Download a PDF of the Research Summary.
In this trial involving participants with type 2 diabetes of less than 10 years’ duration who were receiving metformin and had glycated hemoglobin levels of 6.8 to 8.5%, we compared the effectiveness of four commonly used glucose-lowering medications. We randomly assigned participants to receive insulin glargine U-100 (hereafter, glargine), the sulfonylurea glimepiride, the glucagon-like peptide-1 receptor agonist liraglutide, or sitagliptin, a dipeptidyl peptidase 4 inhibitor. The primary metabolic outcome was a glycated hemoglobin level, measured quarterly, of 7.0% or higher that was subsequently confirmed, and the secondary metabolic outcome was a confirmed glycated hemoglobin level greater than 7.5%.

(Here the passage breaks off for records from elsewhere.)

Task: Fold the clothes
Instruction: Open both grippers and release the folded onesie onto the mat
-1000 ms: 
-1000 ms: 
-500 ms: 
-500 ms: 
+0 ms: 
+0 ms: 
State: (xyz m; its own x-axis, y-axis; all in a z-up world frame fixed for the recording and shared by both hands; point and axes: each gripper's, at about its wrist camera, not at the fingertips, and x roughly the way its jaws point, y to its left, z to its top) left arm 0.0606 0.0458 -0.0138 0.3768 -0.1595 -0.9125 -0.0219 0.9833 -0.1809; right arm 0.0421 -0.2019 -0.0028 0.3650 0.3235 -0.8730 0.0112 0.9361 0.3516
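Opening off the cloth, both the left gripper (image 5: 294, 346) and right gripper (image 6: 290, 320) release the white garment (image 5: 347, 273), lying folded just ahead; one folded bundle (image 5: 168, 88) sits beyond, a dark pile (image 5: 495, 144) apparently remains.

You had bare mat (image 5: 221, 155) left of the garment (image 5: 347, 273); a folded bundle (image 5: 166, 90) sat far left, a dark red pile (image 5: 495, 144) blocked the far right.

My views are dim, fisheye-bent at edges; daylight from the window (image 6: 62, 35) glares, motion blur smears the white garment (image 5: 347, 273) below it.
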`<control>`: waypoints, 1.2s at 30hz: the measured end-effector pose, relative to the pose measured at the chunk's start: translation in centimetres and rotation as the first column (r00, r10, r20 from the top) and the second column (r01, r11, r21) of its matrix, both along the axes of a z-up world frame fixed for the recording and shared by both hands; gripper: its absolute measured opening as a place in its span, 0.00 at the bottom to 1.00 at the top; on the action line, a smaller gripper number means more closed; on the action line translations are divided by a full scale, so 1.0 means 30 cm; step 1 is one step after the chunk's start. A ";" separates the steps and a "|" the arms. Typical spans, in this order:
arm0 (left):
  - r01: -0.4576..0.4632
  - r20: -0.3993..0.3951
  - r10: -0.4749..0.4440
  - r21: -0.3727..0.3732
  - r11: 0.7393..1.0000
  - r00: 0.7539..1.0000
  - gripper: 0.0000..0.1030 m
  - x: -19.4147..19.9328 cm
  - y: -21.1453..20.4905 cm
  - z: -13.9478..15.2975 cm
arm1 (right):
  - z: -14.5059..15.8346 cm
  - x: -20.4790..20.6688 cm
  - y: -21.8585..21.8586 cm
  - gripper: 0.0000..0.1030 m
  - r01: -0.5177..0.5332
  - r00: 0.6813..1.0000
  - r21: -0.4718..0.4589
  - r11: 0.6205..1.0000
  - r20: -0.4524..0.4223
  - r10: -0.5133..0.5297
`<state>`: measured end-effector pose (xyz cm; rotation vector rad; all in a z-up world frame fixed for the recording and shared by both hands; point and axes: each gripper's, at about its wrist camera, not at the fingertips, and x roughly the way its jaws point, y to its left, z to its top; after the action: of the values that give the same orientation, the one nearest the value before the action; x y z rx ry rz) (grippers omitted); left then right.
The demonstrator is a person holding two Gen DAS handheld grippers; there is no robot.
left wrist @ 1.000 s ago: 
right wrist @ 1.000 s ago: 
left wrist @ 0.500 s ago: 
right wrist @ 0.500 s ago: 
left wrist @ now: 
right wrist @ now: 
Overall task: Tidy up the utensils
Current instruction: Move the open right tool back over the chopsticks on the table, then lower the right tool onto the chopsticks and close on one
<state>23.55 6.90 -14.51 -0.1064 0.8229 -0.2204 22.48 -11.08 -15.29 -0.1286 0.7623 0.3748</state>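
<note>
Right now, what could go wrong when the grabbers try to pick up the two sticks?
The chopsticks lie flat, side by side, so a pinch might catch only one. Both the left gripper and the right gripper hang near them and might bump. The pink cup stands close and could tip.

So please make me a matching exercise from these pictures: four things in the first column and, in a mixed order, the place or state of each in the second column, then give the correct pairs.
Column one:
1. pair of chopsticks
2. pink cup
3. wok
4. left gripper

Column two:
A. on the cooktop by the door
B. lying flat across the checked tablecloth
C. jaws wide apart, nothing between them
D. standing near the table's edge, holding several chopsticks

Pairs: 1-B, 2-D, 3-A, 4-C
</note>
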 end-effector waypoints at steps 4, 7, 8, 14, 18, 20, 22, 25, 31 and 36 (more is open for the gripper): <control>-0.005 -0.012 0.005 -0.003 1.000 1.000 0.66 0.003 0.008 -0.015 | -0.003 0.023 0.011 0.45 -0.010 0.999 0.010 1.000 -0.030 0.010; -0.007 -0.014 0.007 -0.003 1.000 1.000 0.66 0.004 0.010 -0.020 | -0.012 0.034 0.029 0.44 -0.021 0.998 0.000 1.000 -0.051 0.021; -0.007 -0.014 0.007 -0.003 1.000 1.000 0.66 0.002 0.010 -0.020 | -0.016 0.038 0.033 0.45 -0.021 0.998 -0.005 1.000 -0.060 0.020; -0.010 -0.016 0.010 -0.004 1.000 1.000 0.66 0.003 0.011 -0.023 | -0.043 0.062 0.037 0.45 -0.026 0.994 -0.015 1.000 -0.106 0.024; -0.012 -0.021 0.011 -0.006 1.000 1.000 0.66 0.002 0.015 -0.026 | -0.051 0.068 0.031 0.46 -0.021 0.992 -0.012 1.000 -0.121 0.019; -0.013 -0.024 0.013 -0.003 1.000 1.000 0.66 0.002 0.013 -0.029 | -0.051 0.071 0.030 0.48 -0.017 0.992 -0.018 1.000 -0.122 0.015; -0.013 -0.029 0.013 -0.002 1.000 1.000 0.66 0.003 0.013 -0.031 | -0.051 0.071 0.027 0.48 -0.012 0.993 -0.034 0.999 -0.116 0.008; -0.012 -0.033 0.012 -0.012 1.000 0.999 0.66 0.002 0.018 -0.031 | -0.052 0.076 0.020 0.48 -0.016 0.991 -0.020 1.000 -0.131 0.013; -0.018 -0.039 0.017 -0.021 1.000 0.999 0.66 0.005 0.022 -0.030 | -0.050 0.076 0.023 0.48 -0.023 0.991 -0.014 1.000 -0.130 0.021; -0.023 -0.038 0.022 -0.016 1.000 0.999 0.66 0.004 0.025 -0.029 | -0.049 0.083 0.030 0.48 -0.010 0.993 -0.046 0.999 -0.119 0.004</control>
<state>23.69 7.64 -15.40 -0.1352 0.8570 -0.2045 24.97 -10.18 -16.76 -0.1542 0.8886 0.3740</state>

A total of 5047 participants (19.8% Black and 18.6% Hispanic or Latinx) who had received metformin for type 2 diabetes were followed for a mean of 5.0 years. The cumulative incidence of a glycated hemoglobin level of 7.0% or higher (the primary metabolic outcome) differed significantly among the four groups (P<0.001 for a global test of differences across groups); the rates with glargine (26.5 per 100 participant-years) and liraglutide (26.1) were similar and lower than those with glimepiride (30.4) and sitagliptin (38.1). The differences among the groups with respect to a glycated hemoglobin level greater than 7.5% (the secondary outcome) paralleled those of the primary outcome. There were no material differences with respect to the primary outcome across prespecified subgroups defined according to sex, age, or race or ethnic group; however, among participants with higher baseline glycated hemoglobin levels there appeared to be an even greater benefit with glargine, liraglutide, and glimepiride than with sitagliptin. Severe hypoglycemia was rare but significantly more frequent with glimepiride (in 2.2% of the participants) than with glargine (1.3%), liraglutide (1.0%), or sitagliptin (0.7%). Participants who received liraglutide reported more frequent gastrointestinal side effects and lost more weight than those in the other treatment groups.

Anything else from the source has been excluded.